One child had to go through two depositions and a trial, and Karl stayed with her the whole time – without doing much at all. (Christie Zizo)
Hart-Rittenhouse described the trial:
“It was a lot of hours on the witness stand, and Karl slept through the whole thing, which was really wonderful, He did his job. Because she couldn’t really reach down to pet him, she kicked her shoes off and ran her toes through his fur and knew that he was there if she needed him. He accompanied her into the witness stand, which gives a child confidence.”
Therapy dogs require special training, and they have to be registered through a therapy dog group. But not every therapy dog can be a courthouse therapy dog. These dogs have to put up with lots of noise, lots of activity. Nothing should faze them. Hart-Rittenhouse called it being “bomb proof.”
Karl’s deafness is actually an asset to his job. So is his size.
Lauren Brimmer manages the program for Orange County. She compares the reception big dogs get from these kids to the way kids react to members from the group Bikers Against Child Abuse.
“As soon as the kids realize the biker is there for them, they want the biggest one they can find,” Brimmer said, referring to the group, which offers friendship and support to children involved with child abuse. “And I think it’s the same with the dog.” ( Christie Zizo )
In fact, one child even asked if Karl would protect her during testimony.
“A lot of these children wouldn’t go to trial [without Karl]. The last child we had, she refused to go on the witness stand and she refused to talk to anybody,” and that’s why they brought Karl into the situation, Hart-Rittenhouse said.
The children aren’t the only ones reaping the benefits. Many of the courtroom staff members and even the judges feel more relaxed around Karl.
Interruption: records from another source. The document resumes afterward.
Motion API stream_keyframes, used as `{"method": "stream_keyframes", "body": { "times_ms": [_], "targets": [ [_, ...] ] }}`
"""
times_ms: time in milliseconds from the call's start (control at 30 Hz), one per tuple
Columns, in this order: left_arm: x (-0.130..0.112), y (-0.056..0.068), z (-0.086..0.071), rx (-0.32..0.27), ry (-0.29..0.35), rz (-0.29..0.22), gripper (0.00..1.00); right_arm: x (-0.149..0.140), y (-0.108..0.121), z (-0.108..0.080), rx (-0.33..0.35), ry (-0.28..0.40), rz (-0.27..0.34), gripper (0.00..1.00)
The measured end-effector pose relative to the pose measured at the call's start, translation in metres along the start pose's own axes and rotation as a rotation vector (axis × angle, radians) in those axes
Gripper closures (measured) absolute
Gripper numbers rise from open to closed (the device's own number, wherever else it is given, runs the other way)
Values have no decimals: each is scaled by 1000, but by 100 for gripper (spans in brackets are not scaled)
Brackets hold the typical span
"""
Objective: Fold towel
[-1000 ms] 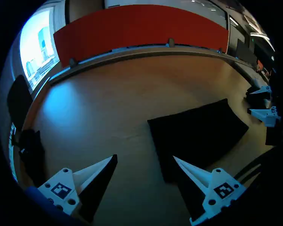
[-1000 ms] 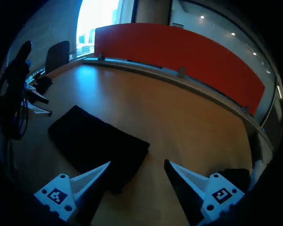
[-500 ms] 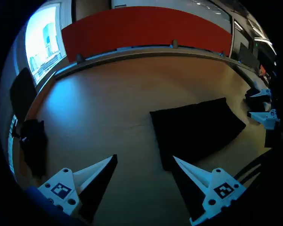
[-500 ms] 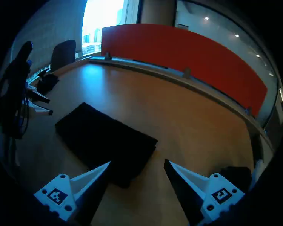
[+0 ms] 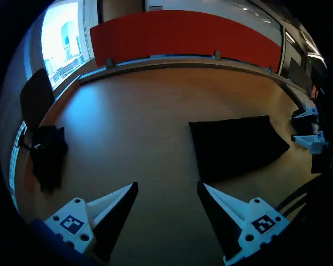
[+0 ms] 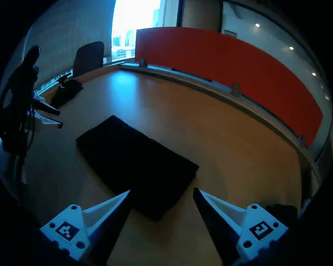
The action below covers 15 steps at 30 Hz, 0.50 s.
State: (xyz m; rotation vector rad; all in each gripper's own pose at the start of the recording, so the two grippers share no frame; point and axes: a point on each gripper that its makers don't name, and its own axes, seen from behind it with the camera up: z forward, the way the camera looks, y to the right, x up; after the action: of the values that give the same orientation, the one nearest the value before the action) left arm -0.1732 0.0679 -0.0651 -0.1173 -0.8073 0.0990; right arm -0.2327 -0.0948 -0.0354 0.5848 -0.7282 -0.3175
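Nearest the camera in the left gripper view, the left gripper (image 5: 166,184) has its two white fingers spread wide with nothing between them, just bare wooden table (image 5: 135,119) underneath. Same deal in the right gripper view: the right gripper (image 6: 161,190) is spread apart too and isn't gripping anything.

The towel (image 6: 137,166) is a dark, flat rectangle, already folded up, lying on the table. From the right gripper it sits straight ahead, with its near corner poking into the gap between the fingertips. Can't tell if it's touching them. From the left gripper it's ahead and off to the right, clear of both fingers.

A bit further out, a dark bundle (image 5: 49,155) sits near the table's left edge, well apart from the towel. Behind that is a dark office chair (image 5: 35,95). At the far edge of the table runs a long red partition (image 5: 184,33), with a bright window (image 5: 62,35) to its left.
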Motion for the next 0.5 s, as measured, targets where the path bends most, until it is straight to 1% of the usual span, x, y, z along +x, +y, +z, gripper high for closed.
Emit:
{"method": "stream_keyframes", "body": {
  "times_ms": [300, 500],
  "targets": [
    [-9, -8, -10, 19, -1, -24, 1, -5, -6, 3, 41, -20, -28, 0],
    [-11, -13, -15, 29, 2, -42, 1, -16, -11, 4, 81, -54, -64, 1]
  ]
}}
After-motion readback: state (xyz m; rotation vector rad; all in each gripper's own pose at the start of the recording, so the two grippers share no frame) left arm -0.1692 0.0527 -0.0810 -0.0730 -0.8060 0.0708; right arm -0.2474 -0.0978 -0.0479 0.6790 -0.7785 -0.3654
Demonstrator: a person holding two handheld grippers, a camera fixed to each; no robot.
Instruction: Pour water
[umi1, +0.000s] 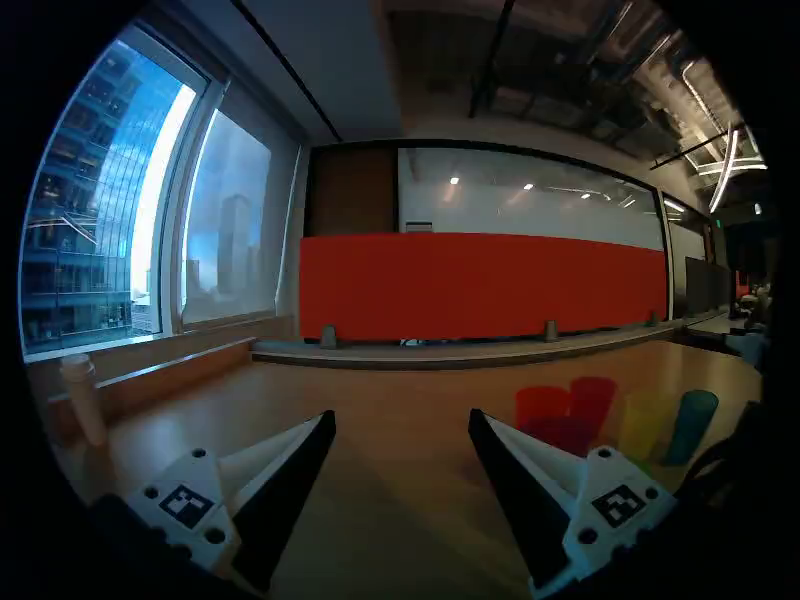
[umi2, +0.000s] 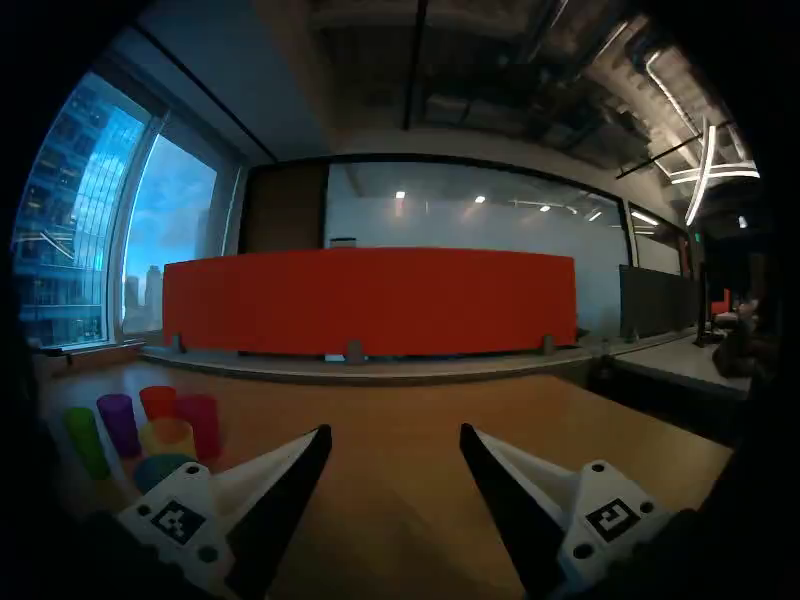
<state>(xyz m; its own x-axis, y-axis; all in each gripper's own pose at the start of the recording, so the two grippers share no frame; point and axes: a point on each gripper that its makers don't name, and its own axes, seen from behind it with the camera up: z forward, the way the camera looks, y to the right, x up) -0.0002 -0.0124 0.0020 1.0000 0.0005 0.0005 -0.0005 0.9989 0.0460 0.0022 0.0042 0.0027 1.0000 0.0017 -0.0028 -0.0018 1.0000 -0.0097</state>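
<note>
Two black fingers of the left gripper (umi1: 400, 415) stand wide apart with bare wood between them, holding nothing. They hover over a wooden table (umi1: 400, 380) that runs back to a long red divider (umi1: 480, 285) at its far edge.

In the left gripper view, a group of translucent plastic cups (umi1: 592, 400) stands on the table in front of the red divider's right end, just past the right finger. A pale bottle (umi1: 82, 395) with a cap stands upright, well left of the divider's left end and close to the sill of a tall window (umi1: 100, 200).

The right gripper (umi2: 393, 430) is likewise spread open and empty above the same table. In the right gripper view the cups sit in front of the red divider's left end, beside the left finger. A green cup (umi2: 85, 440) and a purple cup (umi2: 120, 422) stand farthest out from the divider's end. Next come an orange-red cup (umi2: 158, 402) and a magenta cup (umi2: 203, 425). A yellow cup (umi2: 168, 437) and a blue cup (umi2: 160, 470) lie farthest forward from the divider. All are upright and bunched closely; whether they touch cannot be told.
</note>
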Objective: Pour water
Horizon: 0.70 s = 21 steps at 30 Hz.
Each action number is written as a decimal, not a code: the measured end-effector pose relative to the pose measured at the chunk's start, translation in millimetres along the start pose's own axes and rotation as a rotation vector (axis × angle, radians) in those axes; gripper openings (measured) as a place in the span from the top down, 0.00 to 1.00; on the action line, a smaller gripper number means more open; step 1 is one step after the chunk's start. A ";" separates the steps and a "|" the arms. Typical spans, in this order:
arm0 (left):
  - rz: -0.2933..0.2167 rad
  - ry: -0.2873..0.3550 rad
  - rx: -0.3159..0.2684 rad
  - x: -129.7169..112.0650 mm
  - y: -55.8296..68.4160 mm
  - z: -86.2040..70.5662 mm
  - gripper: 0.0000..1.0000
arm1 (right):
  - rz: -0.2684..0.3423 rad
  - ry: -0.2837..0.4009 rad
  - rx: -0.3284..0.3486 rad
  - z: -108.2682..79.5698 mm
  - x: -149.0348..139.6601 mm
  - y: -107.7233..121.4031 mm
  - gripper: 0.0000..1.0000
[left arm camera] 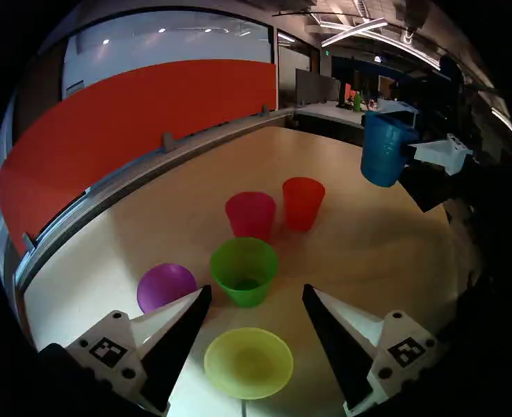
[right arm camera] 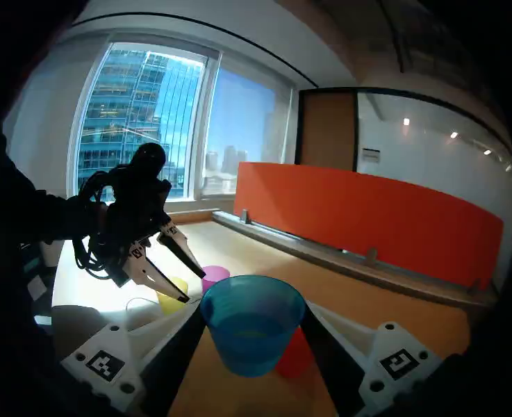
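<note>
Left gripper view, from the left: orange partition [left arm camera: 137,118] runs along the table's [left arm camera: 394,236] far-left edge. The purple cup [left arm camera: 165,285] is upright near the table's left edge, just beside the left finger of the left gripper [left arm camera: 256,288]. That claw is spread wide and grips nothing. The green cup [left arm camera: 244,270] stands upright just beyond the fingertips, with a darker patch at its bottom; can't tell if it is water. The yellow-green cup [left arm camera: 249,361] sits on the table between the two fingers, touching neither. Past the green cup is the pink cup [left arm camera: 251,214] and right of it the red cup [left arm camera: 303,201], close together in mid-table. At far right the blue cup [left arm camera: 382,149] is up off the table above its right edge, roughly upright, clamped in the right gripper [left arm camera: 436,154].

Right gripper view, from the left: a window [right arm camera: 144,118], then a dark-gloved hand [right arm camera: 117,208] holding the left gripper [right arm camera: 193,286], its fingers apart and empty over the yellow-green cup [right arm camera: 172,286] and purple cup [right arm camera: 214,274]. The right gripper [right arm camera: 252,306] has a finger pressed to each side of the blue cup [right arm camera: 252,326], mouth up, with what looks like liquid low inside. The red cup [right arm camera: 294,358] shows behind it — orange partition [right arm camera: 367,208] to the right.
</note>
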<state>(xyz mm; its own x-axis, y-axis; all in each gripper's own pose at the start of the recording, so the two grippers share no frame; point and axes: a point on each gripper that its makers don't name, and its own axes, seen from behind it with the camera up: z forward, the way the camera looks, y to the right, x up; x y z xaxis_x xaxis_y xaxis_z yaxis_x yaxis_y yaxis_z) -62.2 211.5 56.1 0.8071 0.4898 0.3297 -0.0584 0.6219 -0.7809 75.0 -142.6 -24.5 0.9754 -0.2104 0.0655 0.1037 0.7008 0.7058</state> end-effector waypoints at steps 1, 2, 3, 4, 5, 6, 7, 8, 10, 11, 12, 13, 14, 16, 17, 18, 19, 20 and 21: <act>-0.001 -0.002 -0.003 -0.1 0.4 0.6 0.03 | -0.001 0.007 -0.001 -0.2 1.3 -0.2 0.08; -0.002 -0.004 -0.007 -0.3 0.7 1.2 0.03 | -0.003 0.013 -0.003 -0.4 2.6 -0.3 0.08; -0.003 -0.006 -0.010 -0.4 1.0 1.9 0.03 | -0.003 0.020 -0.004 -0.7 4.0 -0.5 0.08; -0.004 -0.009 -0.012 -0.6 0.9 2.8 0.03 | -0.002 0.025 -0.004 -0.8 5.1 -0.7 0.08; -0.005 -0.012 -0.014 -0.8 0.8 3.6 0.03 | -0.001 0.029 -0.004 -1.0 6.2 -0.9 0.08; -0.005 -0.016 -0.016 -1.0 0.6 4.5 0.03 | 0.000 0.033 -0.004 -1.2 7.4 -1.0 0.08; -0.005 -0.018 -0.016 -1.0 0.1 5.4 0.03 | 0.001 0.036 -0.004 -1.2 8.2 -1.1 0.08; -0.005 -0.021 -0.016 -1.0 -0.4 6.3 0.03 | 0.002 0.039 -0.004 -1.3 9.0 -1.1 0.08; -0.003 -0.029 -0.017 -1.4 -1.2 8.0 0.03 | 0.003 0.041 -0.002 -1.6 10.2 -1.4 0.08; -0.003 -0.033 -0.017 -1.7 -1.4 8.8 0.03 | 0.003 0.042 -0.001 -1.9 10.7 -1.5 0.08; -0.002 -0.036 -0.018 -2.1 -1.7 9.7 0.03 | 0.003 0.042 0.000 -2.1 11.1 -1.6 0.08; -0.001 -0.039 -0.018 -2.4 -2.0 10.8 0.02 | 0.002 0.042 0.000 -2.2 11.2 -1.3 0.08; -0.001 -0.042 -0.017 -2.7 -2.4 11.9 0.03 | 0.001 0.042 0.000 -2.3 11.3 -1.0 0.07; 0.000 -0.049 -0.017 -3.8 -3.1 14.6 0.03 | -0.001 0.042 0.000 -2.7 11.1 -0.6 0.08; 0.001 -0.052 -0.017 -4.5 -3.5 15.9 0.03 | -0.002 0.041 0.000 -3.0 10.9 -0.4 0.08; 0.001 -0.056 -0.016 -5.3 -4.1 17.5 0.03 | -0.003 0.041 -0.001 -3.3 10.6 -0.1 0.08; 0.001 -0.061 -0.014 -6.1 -5.0 18.9 0.03 | -0.003 0.040 -0.001 -3.5 10.0 0.1 0.08; 0.001 -0.065 -0.012 -6.8 -5.9 20.4 0.03 | -0.003 0.039 -0.001 -3.8 9.5 0.4 0.08; 0.001 -0.069 -0.009 -7.4 -7.1 22.0 0.03 | -0.004 0.037 -0.002 -4.2 8.9 0.8 0.08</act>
<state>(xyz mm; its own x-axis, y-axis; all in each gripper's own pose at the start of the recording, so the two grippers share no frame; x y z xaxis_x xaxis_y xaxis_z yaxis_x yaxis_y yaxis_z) -80.7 216.9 70.8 0.7645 0.5314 0.3648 -0.0535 0.6163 -0.7857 84.6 -141.1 -26.3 0.9816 -0.1875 0.0364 0.1078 0.7012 0.7047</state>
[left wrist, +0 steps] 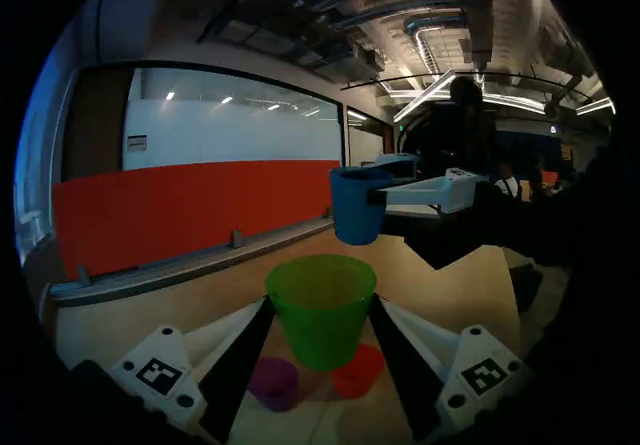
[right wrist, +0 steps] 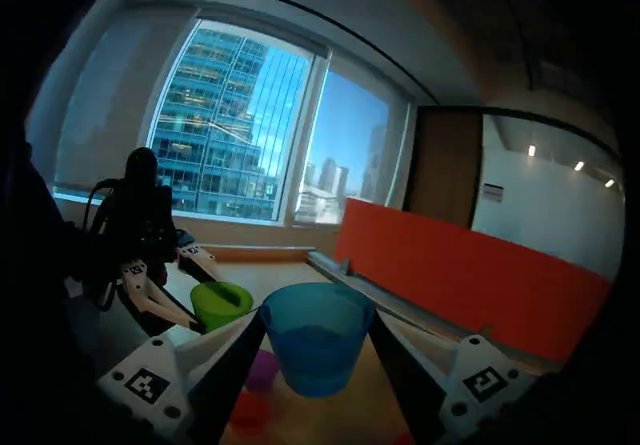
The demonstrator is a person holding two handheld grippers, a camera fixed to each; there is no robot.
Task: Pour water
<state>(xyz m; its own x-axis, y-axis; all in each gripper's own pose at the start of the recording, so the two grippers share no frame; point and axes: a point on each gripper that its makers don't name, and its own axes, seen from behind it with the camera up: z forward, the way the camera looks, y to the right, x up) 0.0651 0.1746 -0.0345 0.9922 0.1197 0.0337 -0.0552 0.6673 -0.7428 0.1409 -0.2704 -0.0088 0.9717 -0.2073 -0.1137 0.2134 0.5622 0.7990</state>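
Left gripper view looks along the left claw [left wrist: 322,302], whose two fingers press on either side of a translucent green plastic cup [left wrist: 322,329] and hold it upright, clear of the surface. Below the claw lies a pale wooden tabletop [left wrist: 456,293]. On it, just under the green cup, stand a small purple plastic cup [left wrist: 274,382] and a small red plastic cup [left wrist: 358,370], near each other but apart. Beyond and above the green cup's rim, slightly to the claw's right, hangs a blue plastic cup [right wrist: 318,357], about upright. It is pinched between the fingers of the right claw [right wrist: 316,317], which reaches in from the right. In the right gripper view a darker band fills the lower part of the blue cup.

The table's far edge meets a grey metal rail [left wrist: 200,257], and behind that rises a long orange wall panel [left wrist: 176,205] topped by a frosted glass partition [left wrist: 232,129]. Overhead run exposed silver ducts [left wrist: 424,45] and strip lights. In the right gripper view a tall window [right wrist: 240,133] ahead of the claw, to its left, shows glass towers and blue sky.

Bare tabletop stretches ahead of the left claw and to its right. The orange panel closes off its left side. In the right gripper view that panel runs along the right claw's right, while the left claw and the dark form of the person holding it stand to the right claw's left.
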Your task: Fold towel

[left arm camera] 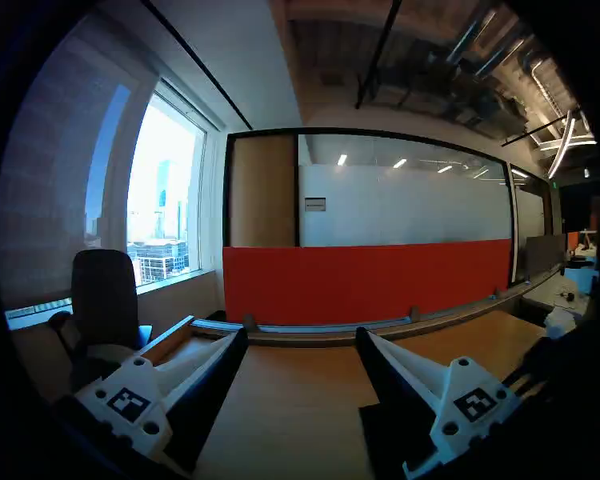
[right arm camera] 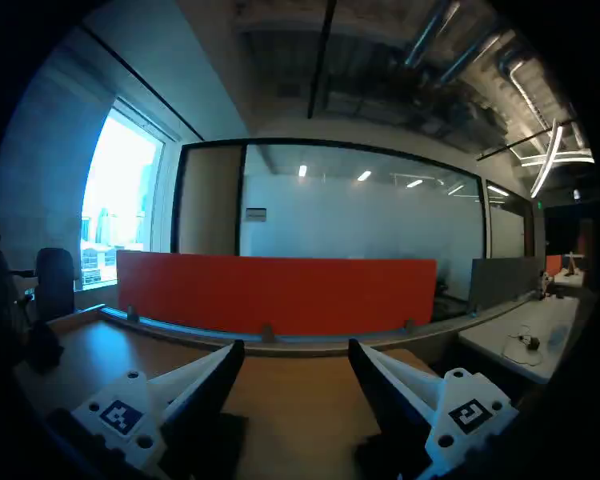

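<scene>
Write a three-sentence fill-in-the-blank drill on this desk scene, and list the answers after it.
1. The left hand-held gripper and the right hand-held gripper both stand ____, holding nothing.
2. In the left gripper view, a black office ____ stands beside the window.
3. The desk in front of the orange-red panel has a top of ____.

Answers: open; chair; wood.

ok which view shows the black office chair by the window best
The left gripper view: the black office chair looks large and near beside the window, with its backrest clearly outlined. The right gripper view shows the same chair smaller and dimmer, near the picture's left edge.
</scene>
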A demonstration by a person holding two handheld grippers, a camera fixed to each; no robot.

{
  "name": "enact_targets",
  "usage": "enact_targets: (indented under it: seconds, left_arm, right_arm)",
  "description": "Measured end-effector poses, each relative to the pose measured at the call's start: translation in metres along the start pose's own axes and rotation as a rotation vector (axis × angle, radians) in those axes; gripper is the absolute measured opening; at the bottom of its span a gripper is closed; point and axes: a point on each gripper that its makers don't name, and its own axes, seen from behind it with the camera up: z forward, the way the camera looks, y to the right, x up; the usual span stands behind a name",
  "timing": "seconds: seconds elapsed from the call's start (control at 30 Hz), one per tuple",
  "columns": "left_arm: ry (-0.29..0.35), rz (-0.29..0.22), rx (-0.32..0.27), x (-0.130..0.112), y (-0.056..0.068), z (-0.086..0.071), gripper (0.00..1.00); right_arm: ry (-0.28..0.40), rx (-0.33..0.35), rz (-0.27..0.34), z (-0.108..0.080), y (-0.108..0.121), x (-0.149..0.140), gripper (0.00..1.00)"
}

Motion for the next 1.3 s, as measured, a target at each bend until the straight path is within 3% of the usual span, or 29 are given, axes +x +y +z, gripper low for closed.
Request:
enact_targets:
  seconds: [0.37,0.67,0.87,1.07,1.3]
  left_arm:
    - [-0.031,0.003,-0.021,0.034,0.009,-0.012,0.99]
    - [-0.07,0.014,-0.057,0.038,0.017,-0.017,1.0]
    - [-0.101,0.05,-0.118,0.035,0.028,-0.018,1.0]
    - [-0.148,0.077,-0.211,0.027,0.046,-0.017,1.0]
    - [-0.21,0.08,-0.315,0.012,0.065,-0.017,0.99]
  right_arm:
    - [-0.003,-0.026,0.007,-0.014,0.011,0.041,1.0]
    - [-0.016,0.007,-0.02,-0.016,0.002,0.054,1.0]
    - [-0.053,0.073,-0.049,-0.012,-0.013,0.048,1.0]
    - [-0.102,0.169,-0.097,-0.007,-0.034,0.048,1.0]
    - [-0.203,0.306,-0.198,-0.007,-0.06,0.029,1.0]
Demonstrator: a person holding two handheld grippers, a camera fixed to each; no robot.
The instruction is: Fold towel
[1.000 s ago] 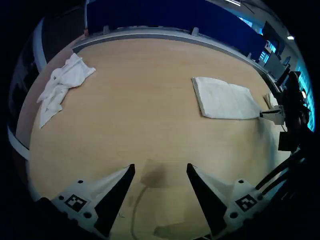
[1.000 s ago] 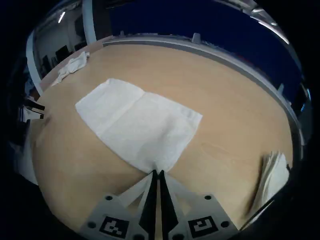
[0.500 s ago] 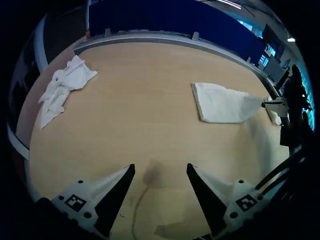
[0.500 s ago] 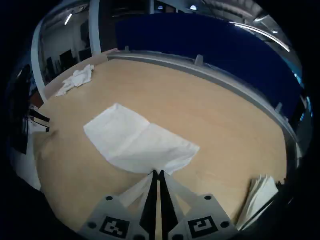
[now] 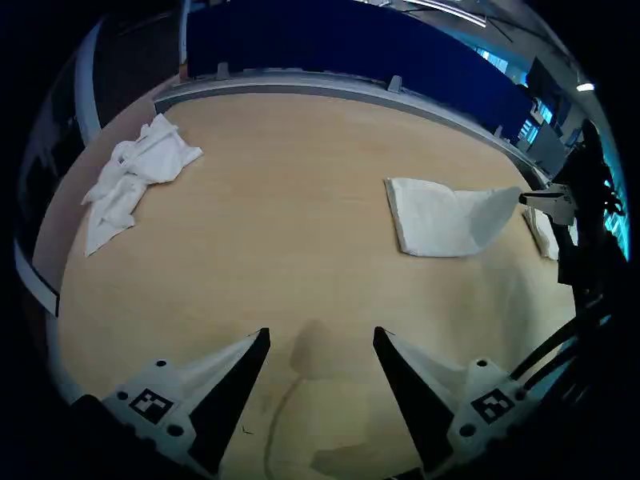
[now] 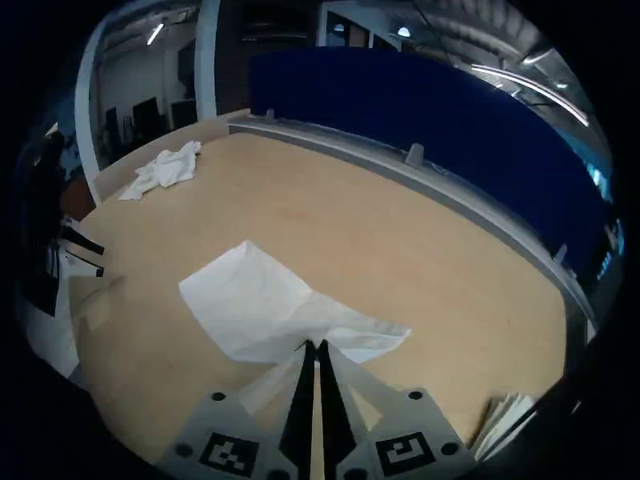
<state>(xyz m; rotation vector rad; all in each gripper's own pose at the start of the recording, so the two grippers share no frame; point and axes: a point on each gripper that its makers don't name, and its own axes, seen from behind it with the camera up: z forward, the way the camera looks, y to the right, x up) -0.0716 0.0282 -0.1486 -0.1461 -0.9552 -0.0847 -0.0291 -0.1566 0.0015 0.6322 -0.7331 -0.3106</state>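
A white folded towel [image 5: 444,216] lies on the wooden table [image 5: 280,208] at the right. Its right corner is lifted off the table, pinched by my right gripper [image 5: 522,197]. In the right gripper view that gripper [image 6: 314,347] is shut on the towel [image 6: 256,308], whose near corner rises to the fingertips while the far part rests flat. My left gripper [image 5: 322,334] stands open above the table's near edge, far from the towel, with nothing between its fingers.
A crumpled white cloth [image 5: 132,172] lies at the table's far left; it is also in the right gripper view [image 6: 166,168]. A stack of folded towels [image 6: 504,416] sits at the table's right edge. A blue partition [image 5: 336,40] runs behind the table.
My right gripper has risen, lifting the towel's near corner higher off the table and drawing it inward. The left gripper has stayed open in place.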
Hart-Rittenhouse said people of all ages can benefit from the “zen” of having a therapy dog around. (Christie Zizo )
Karl’s service goes beyond the courtroom and to label him “just” a courtroom therapy dog would to a slight. In addition to going to court, Karl also goes to Hospice centers and reads with children,
The Center has ever created a coloring book for Karl. He uses the book to teach children how to approach disabled animals and how to take care of them.
The local Orlando paper reported that Companions for Courage is looking for more courtroom therapy dogs. (Orlando Sentinel)
(Jake, another Companions for Courage Courtroom Therapy Dog – photo by Orlando Sentinal)
Joanne finishes her description of Karl with: “He is a hero, no two ways about it.”
We hope you have enjoyed Karl the Boxer – a deaf Courthouse Therapy Dog.